Reviews

Romeo and Juliet (Ipswich, Town Hall)

Anne Morley-Priestman

Anne Morley-Priestman

| London |

15 September 2012

Updating the action is never as easy an option as it may at first appear. Rob Salmon’s production for the RSC Open Stages initiative using a cast drawn from community and youth theatre groups connected to the New Wolsey Theatre is a bold attempt which – in parts – works extremely well. The predominantly youthful and large cast go to it with immense commitment and evident verve.

What falls by the wayside, perhaps inevitably, is the verse and with it the actual sense of the many words spoken. Salmon, his assistant director Laura Norman and designer Foxton lead us through the story using different spaces of the Ipswich Town Hall. As some of these are cavernous, with all the echoes and sound distortion caused by marble floors and ceilings, there is a sense of everyone shouting most of the time.

The settings themselves are impressive. The louche Capulet party is held in a night-club; Friar Laurence’s cell and Juliet’s tomb have pew seating facing an altar; Juliet’s bedroom is a girlish fantasy of white drapes, flickering candles and a pseudo four-poster bed. But a certain amount of tension and that critical suspension of disbelief evaporates as we move between the locations.

Not only is the time that of the present, the characters are all distinctly down-market. Stephen Hawthorne’s Capulet and Malcolm Hollister’s Montague are somewhat seedy; you feel they’re more likely to be in charge of slightly dodgy used-car sales or fly-by-night building contractors than in the social circle of a chief constable (Joseph Fielder as the Prince). You sense that Jackie Montague’s Lady Capulet has condescended just a little too far in her own marriage.

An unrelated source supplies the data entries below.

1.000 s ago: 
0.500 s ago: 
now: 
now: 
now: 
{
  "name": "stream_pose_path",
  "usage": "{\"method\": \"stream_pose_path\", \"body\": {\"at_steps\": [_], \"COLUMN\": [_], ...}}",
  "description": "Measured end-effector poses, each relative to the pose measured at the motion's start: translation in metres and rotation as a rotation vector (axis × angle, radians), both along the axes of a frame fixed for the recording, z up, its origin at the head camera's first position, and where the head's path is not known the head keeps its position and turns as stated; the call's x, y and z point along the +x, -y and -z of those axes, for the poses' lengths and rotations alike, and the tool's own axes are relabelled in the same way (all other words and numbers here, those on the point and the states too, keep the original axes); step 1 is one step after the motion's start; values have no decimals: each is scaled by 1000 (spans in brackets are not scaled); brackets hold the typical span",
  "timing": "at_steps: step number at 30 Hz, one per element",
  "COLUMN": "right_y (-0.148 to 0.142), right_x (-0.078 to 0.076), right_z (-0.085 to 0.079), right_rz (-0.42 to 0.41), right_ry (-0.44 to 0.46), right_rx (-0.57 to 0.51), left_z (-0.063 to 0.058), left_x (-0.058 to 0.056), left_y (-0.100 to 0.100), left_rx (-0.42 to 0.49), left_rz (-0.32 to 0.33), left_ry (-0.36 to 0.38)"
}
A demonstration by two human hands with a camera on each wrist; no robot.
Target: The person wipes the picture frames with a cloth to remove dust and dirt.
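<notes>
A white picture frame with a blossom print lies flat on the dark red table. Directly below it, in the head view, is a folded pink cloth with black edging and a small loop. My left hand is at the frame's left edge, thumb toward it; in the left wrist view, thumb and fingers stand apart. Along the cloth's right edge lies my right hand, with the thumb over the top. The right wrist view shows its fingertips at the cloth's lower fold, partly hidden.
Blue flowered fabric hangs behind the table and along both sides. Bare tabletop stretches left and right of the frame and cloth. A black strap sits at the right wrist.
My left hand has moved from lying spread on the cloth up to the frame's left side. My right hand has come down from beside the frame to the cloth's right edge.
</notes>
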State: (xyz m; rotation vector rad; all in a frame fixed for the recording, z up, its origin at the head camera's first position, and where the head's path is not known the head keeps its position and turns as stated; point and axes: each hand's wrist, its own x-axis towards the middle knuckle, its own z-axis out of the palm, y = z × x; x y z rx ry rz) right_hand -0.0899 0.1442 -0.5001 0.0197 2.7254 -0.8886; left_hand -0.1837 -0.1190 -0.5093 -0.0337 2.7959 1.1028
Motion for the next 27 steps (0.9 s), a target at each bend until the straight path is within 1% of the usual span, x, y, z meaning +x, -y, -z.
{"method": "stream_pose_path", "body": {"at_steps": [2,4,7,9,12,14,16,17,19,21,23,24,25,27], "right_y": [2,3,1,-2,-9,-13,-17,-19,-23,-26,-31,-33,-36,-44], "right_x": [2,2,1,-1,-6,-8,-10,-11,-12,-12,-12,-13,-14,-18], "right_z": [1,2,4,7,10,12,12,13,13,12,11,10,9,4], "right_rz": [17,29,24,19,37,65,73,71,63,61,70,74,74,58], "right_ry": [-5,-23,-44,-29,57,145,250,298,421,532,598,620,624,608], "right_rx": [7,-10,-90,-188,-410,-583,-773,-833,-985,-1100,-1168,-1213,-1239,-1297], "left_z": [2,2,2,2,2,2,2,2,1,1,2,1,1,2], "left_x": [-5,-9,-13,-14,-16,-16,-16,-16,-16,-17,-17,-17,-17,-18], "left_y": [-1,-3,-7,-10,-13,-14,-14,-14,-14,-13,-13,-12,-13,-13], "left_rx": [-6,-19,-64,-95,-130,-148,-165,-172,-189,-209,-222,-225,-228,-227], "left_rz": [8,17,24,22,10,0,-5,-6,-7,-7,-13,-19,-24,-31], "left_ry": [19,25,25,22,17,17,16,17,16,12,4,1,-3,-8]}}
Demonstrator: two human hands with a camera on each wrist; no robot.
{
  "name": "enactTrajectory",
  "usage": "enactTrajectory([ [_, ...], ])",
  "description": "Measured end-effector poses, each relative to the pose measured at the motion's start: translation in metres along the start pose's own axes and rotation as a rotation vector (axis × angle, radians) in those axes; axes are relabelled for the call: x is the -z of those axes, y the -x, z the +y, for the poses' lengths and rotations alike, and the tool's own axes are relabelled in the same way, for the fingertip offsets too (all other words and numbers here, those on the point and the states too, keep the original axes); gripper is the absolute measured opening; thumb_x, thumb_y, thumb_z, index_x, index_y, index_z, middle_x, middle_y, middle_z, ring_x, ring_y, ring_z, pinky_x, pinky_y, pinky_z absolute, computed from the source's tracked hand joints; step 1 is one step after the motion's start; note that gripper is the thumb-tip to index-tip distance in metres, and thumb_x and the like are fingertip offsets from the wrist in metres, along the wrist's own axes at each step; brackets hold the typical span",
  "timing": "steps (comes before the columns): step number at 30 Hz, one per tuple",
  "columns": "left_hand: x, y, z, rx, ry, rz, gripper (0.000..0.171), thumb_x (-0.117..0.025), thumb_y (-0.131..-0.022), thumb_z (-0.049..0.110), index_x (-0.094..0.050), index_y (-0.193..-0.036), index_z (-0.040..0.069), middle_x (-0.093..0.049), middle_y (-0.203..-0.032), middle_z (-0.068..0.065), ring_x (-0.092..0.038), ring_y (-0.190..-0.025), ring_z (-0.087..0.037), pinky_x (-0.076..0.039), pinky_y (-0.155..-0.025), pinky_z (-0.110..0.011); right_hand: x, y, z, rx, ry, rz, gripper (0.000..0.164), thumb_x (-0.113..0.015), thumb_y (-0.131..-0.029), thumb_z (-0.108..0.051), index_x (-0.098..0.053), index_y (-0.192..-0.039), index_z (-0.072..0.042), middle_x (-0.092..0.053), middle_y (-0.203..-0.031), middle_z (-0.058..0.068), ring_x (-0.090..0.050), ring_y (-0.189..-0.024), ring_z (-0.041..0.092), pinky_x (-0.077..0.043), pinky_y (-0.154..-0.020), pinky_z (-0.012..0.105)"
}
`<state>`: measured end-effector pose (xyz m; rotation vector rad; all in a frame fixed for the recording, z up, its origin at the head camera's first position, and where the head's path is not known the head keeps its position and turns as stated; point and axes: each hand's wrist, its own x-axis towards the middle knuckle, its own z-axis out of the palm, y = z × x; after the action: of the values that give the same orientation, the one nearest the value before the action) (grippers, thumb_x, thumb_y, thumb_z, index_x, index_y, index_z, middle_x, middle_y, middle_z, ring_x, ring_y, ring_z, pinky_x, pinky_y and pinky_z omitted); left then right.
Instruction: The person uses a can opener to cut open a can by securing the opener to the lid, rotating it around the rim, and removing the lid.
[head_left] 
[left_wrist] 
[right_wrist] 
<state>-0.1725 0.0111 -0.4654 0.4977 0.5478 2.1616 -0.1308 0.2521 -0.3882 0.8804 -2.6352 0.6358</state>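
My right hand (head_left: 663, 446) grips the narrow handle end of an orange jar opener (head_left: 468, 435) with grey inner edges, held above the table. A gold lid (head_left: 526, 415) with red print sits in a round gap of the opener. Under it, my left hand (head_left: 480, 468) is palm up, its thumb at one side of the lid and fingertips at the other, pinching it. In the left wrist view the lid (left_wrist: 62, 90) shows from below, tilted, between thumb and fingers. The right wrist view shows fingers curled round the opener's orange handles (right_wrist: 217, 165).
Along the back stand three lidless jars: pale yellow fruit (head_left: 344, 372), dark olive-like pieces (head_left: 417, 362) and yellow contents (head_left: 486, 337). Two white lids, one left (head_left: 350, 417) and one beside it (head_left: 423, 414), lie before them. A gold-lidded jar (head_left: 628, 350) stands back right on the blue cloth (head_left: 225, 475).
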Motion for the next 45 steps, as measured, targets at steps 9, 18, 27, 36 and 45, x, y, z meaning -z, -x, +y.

Tom Bailey never quite made me believe in Romeo, though Liam Gregory oozes the right sort of menace as Tybalt and speaks very well. Lin Sagovsky plays the Nurse as Irish, which is fair enough, though I would have liked to have distinguished more of her words, Paul Couch (of this parish) is the well-meaning Friar and there’s a nice sketch of Peter by Liam Johnston – so engrossed by his mobile that everything else simply passes him by. Harry Smithson never quite seems to come to terms with the effervescent aspects of Mercutio.

As Juliet, Armonie Melville offers a properly three-dimensional portrait of that precarious teenage balancing act with wanting and rebellion on one side and evaluation and appreciation on the other. From her first appearance, sulkily cross because nurse and mother treat her as a child, to her growing awareness that love has many consequences – which she is ultimately prepared to accept – she’s completely credible.